Article 2 : L’expert remplira sa mission dans les conditions prévues par les articles
R. 621-2 à R. 621-14 du code de justice administrative. Il ne pourra recourir à un sapiteur sans l’autorisation préalable du président du tribunal administratif.
Article 3 : L’expert, à la demande du juge des référés ou à son initiative, pourra tenter une médiation entre les parties dans les conditions de l’article R. 621-1 modifié du code de justice administrative.
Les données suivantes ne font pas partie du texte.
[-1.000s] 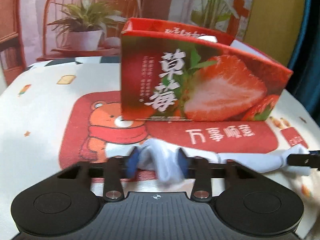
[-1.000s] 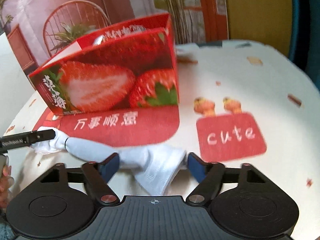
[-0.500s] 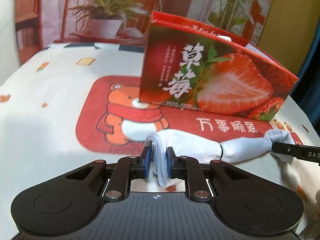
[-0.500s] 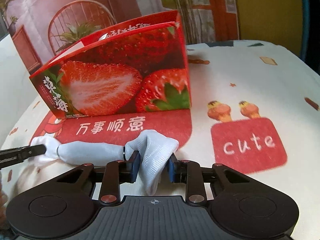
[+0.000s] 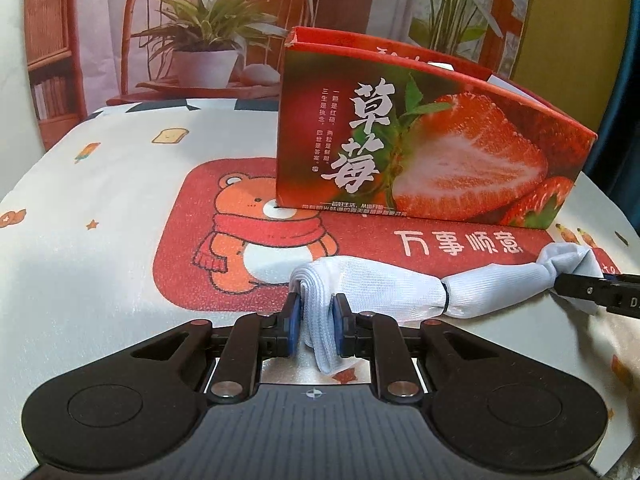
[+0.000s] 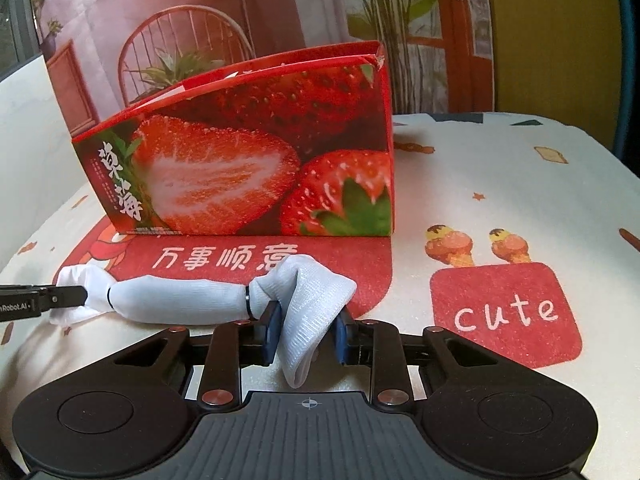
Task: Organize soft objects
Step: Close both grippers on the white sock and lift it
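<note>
A white rolled cloth (image 5: 384, 292) with two dark bands lies stretched across the table in front of a red strawberry box (image 5: 424, 160). My left gripper (image 5: 316, 330) is shut on the cloth's left end. My right gripper (image 6: 306, 332) is shut on the cloth's right end (image 6: 312, 300). In the right wrist view the cloth's middle (image 6: 180, 298) runs left to the other gripper's fingers (image 6: 60, 298). In the left wrist view the right gripper's fingers (image 5: 588, 290) pinch the far end. The box (image 6: 248, 176) is open at the top.
The table wears a cream cloth with a red bear mat (image 5: 248, 240) and a red "cute" patch (image 6: 504, 312). A printed backdrop with a chair and plants (image 5: 200, 40) stands behind the box. The table edge curves off at both sides.
Both grippers have shut on the ends of the cloth, which were loose between open jaws a second ago. The cloth is now pulled out straighter between them.
</note>
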Available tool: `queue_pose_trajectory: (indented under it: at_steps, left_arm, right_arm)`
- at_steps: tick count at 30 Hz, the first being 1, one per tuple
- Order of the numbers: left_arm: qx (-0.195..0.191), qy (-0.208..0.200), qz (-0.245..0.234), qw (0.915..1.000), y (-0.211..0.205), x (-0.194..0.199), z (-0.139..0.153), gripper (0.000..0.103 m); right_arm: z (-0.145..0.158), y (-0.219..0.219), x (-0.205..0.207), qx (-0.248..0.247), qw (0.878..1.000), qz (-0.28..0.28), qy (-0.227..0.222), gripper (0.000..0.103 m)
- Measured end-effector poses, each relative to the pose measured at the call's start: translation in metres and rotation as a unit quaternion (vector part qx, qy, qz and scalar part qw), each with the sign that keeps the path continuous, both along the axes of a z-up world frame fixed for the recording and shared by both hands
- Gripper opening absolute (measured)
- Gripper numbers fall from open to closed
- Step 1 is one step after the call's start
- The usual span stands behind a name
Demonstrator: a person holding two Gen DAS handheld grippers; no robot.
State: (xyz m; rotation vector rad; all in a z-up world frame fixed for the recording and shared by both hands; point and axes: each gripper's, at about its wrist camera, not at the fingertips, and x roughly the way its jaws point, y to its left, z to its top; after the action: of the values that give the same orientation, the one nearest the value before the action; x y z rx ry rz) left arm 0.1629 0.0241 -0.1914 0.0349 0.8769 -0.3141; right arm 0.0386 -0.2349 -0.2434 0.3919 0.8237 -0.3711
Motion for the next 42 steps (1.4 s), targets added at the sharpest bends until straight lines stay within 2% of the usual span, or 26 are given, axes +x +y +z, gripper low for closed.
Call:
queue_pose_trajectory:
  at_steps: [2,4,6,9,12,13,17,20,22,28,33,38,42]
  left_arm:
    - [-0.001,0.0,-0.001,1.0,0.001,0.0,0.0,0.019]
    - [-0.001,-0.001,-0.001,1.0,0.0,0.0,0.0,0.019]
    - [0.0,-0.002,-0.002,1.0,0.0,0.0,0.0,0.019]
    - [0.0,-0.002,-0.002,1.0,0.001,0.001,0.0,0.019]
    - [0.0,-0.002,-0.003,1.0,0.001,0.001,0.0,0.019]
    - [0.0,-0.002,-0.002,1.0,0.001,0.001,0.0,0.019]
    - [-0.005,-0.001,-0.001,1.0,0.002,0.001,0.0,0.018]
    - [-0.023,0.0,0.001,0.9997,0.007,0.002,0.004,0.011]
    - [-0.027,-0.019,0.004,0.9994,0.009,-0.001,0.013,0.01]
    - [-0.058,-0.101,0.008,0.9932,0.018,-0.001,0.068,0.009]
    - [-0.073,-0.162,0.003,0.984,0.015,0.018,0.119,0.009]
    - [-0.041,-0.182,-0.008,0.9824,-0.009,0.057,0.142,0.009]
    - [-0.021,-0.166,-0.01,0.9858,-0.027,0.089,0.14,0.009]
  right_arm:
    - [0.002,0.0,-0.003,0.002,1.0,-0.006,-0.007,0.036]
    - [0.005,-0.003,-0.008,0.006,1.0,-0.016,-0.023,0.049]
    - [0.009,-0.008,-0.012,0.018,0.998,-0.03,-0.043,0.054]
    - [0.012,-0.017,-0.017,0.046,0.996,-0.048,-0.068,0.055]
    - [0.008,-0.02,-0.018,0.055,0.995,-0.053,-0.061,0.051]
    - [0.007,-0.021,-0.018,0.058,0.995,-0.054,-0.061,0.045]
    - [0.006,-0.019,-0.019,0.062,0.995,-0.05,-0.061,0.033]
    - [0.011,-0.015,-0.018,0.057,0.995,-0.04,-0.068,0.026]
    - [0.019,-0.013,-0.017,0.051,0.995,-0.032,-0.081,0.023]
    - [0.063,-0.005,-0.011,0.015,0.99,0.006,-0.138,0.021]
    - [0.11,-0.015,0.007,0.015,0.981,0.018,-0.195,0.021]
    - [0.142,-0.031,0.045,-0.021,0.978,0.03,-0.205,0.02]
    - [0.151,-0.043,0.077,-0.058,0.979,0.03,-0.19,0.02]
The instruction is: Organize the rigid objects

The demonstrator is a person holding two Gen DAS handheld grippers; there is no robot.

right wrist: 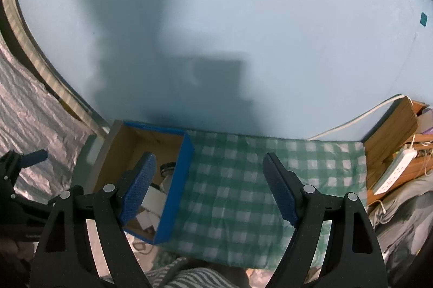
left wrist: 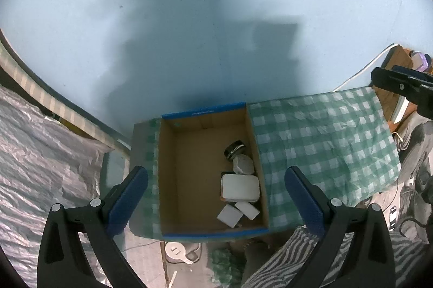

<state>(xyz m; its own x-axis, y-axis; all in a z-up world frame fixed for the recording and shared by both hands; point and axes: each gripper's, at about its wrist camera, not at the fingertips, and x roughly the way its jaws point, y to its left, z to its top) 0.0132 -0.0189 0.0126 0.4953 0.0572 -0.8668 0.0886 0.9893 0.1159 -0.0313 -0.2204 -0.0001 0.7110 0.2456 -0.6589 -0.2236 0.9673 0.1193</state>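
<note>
Lying between open left fingers (left wrist: 130,196), boxed objects (left wrist: 239,188)

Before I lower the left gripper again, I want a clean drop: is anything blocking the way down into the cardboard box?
Nothing visible does. The left gripper hangs open above the cardboard box, whose top is uncovered. The white items and a dark round object are bunched along its right wall, leaving the left floor bare.
</note>
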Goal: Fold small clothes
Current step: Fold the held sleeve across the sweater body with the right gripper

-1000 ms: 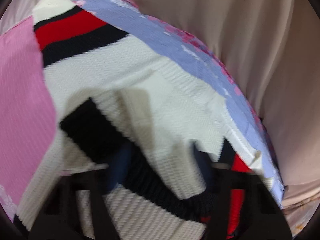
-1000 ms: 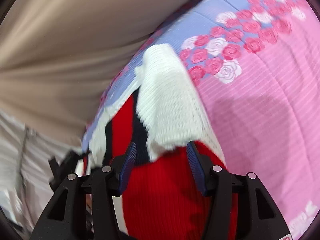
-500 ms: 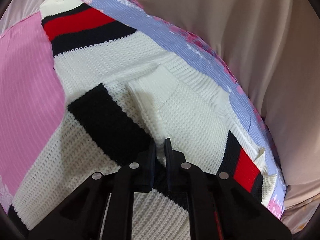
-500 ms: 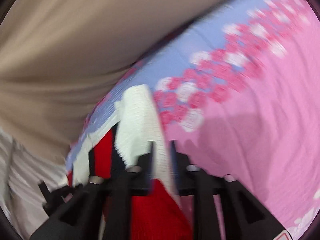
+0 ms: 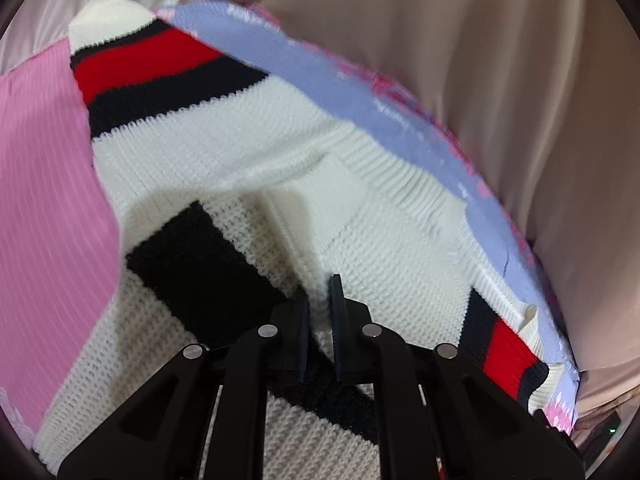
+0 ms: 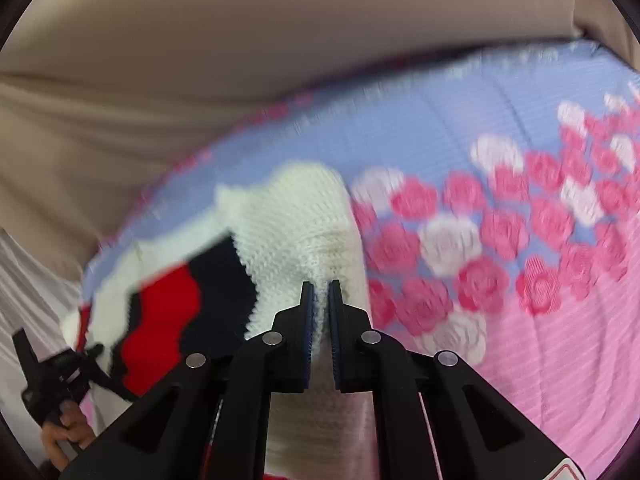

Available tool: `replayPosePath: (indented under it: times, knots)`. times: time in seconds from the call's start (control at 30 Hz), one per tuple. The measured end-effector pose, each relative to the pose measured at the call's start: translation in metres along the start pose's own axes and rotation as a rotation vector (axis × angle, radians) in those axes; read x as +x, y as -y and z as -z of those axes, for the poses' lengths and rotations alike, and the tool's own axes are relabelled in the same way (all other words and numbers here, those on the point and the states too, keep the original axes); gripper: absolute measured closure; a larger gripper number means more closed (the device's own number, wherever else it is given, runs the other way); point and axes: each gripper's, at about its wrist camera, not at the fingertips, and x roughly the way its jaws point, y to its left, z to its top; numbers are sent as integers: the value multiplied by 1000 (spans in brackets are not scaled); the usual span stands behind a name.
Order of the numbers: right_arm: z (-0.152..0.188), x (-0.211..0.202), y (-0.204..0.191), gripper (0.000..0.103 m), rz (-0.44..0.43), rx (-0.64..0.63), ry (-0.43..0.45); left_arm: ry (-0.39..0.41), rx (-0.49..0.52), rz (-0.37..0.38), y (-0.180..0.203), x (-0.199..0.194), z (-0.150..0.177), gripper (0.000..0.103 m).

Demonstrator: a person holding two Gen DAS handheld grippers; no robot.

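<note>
Only the right wrist view catches roses on the blanket (image 6: pixel 500 240), both grippers (image 5: pixel 319 308) (image 6: pixel 320 304) just clamped on the striped white sweater (image 5: pixel 248 160).

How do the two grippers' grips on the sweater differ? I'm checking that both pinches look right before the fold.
The left gripper pinches the sweater beside a black band; the right gripper pinches plain white knit. The right gripper's jaws have just been closing on it; the left view is sharp, the right blurred. Both are shut on the sweater.
</note>
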Motion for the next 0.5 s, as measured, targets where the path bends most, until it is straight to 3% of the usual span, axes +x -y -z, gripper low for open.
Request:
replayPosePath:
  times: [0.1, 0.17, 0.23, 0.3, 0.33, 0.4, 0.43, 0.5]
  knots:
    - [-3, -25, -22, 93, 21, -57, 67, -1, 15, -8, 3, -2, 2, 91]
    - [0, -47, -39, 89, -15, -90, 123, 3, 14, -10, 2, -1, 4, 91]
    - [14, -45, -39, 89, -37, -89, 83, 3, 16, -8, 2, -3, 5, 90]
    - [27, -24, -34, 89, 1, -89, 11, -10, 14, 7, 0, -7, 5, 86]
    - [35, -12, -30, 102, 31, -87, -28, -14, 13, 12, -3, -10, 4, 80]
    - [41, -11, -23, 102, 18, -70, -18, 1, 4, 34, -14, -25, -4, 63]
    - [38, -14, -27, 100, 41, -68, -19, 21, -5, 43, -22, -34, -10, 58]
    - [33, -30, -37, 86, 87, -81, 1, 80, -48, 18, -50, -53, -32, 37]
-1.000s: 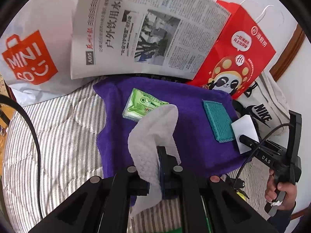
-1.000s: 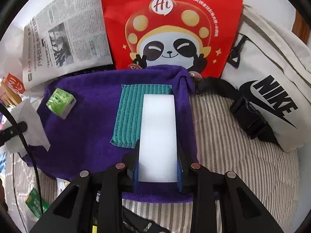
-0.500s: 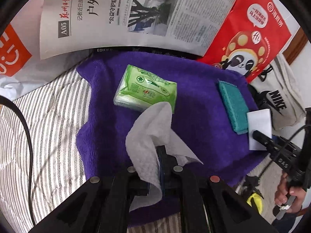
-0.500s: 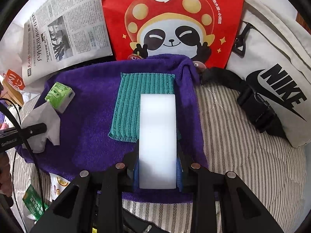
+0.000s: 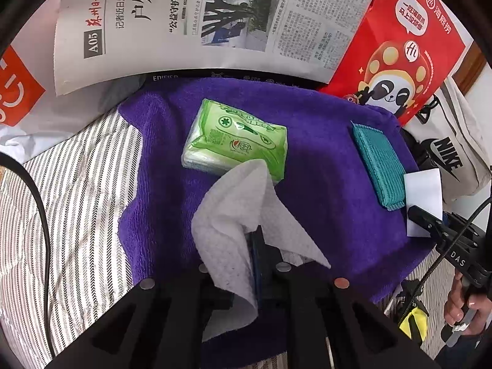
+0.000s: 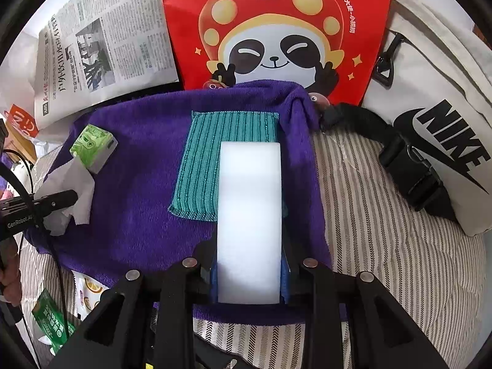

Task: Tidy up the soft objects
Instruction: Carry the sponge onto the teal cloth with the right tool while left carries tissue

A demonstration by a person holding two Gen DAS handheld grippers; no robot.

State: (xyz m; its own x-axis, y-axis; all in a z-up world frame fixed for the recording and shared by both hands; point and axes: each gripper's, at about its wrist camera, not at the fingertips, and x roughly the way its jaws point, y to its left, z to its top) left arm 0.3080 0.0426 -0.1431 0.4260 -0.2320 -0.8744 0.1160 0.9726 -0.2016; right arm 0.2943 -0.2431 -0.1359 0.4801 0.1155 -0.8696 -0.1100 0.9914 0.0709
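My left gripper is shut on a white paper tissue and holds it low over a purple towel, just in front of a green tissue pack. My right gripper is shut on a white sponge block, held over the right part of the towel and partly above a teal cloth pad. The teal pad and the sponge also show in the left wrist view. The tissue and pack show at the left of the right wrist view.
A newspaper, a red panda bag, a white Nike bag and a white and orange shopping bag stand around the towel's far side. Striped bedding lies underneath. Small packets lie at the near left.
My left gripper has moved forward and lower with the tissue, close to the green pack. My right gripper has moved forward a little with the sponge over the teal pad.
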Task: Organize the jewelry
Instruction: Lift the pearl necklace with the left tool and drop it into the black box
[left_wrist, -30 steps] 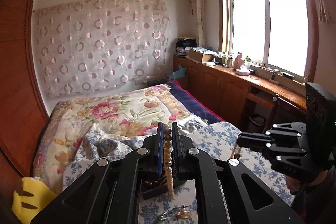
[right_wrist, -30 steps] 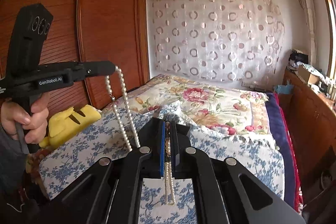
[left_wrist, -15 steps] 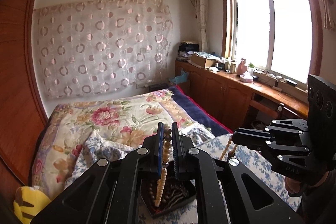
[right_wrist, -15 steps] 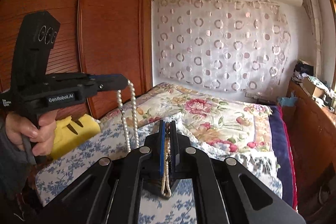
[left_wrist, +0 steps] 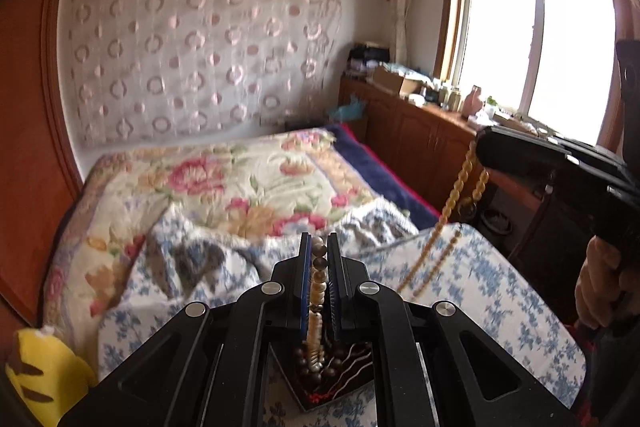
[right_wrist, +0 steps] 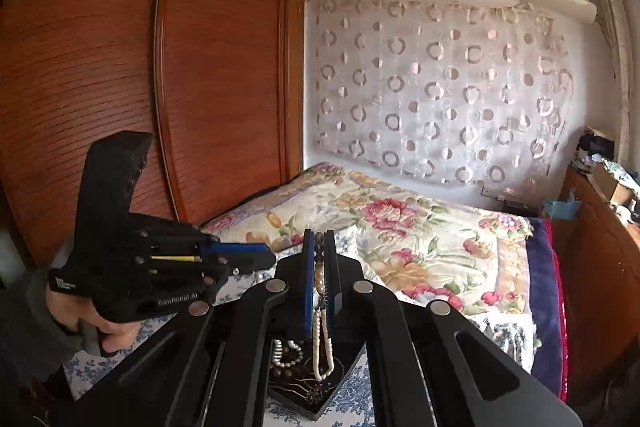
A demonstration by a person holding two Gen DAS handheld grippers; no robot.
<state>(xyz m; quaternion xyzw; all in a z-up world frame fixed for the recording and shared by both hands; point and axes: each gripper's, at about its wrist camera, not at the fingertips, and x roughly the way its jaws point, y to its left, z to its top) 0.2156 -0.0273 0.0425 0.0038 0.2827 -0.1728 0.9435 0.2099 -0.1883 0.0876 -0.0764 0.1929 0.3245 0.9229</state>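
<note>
Two hand-held tongs hover above a dark jewelry tray [left_wrist: 352, 383] lying on a blue-flowered bed cover [left_wrist: 480, 291]. The left tongs [left_wrist: 319, 267] are clamped on a pale bead necklace [left_wrist: 316, 323] that dangles into the tray. The right tongs [right_wrist: 319, 267] pinch a second bead strand [right_wrist: 322, 343], also drooping over the tray. Both strands look light, limp and tangle-prone, best gripped mid-strand.
</note>
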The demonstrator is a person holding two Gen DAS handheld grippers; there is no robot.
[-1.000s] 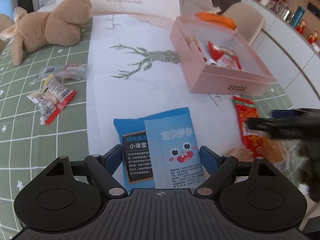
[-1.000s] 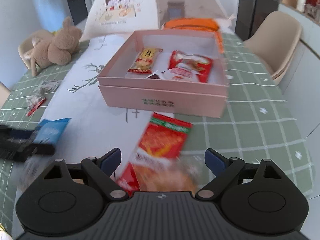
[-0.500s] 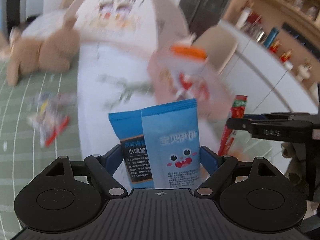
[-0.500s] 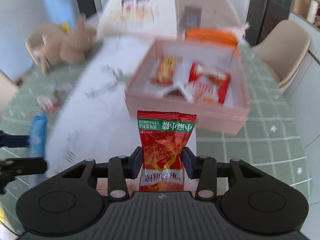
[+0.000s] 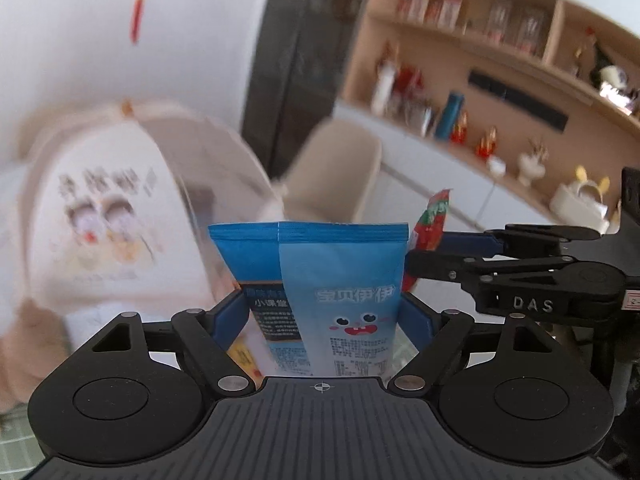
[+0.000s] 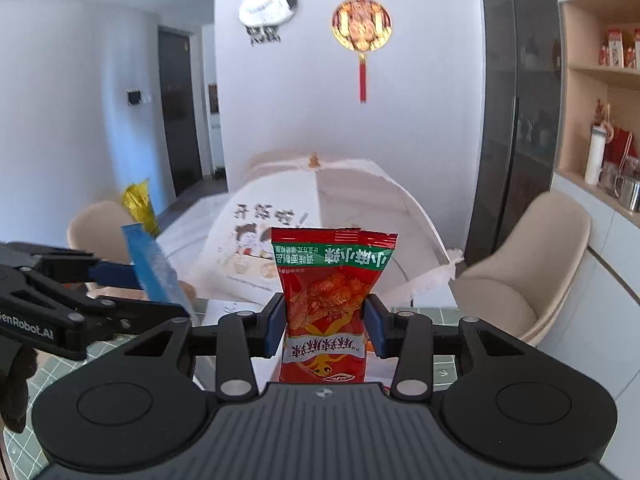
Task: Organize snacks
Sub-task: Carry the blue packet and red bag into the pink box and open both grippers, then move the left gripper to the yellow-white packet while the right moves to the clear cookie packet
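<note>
My left gripper (image 5: 322, 312) is shut on two overlapping blue snack packets (image 5: 340, 272), a light blue one with a cartoon face in front of a darker one. They stand upright between the blue pads. My right gripper (image 6: 326, 320) is shut on a red spicy-snack packet (image 6: 332, 280), also upright. Both are raised side by side. The right gripper (image 5: 432, 256) with the red packet (image 5: 430, 220) shows at the right of the left wrist view. The left gripper (image 6: 132, 276) with the blue packet (image 6: 154, 268) and a yellow wrapper (image 6: 140, 204) behind it shows at the left of the right wrist view.
A domed mesh food cover (image 6: 320, 216) with cartoon print stands on the table ahead. A beige chair (image 6: 520, 272) is at the right, another (image 6: 96, 224) at the far left. Green checked tablecloth (image 6: 424, 316) shows low down. Shelves (image 5: 500, 92) with bottles and ornaments line the right wall.
The right gripper closed on the red packet that lay on the table. Both grippers rose with their packets, and the views tilted up so the pink box and tabletop dropped out of sight.
</note>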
Article 4 : Le surplus des conclusions des parties est rejeté.
Article 5 : L’expert déposera son rapport au greffe du tribunal en 2 exemplaires au plus tard le 13 octobre 2023. Il notifiera les copies de son rapport aux parties intéressées telles que précisées à l’article n° 6 de la présente ordonnance, le cas échéant, avec leur accord, sous forme électronique.
Article 6 : La présente ordonnance sera notifiée à Mme B A, à l’Assistance publique – Hôpitaux de Paris, à l’Office national d’indemnisation des accidents médicaux, des affections iatrogènes et des infections nosocomiales (ONIAM), à la Caisse primaire d’assurance maladie de l’Eure et Loir et à M. D E, expert.
Fait à Paris, le 13 avril 2023.
Le juge des référés,
J- C. DUCHON-DORIS
La République mande et ordonne à la ministre de la santé et de la prévention, ou à tous commissaires de justice à ce requis en ce qui concerne les voies de droit commun, contre les parties privées, de pourvoir à l’exécution de la présente décision.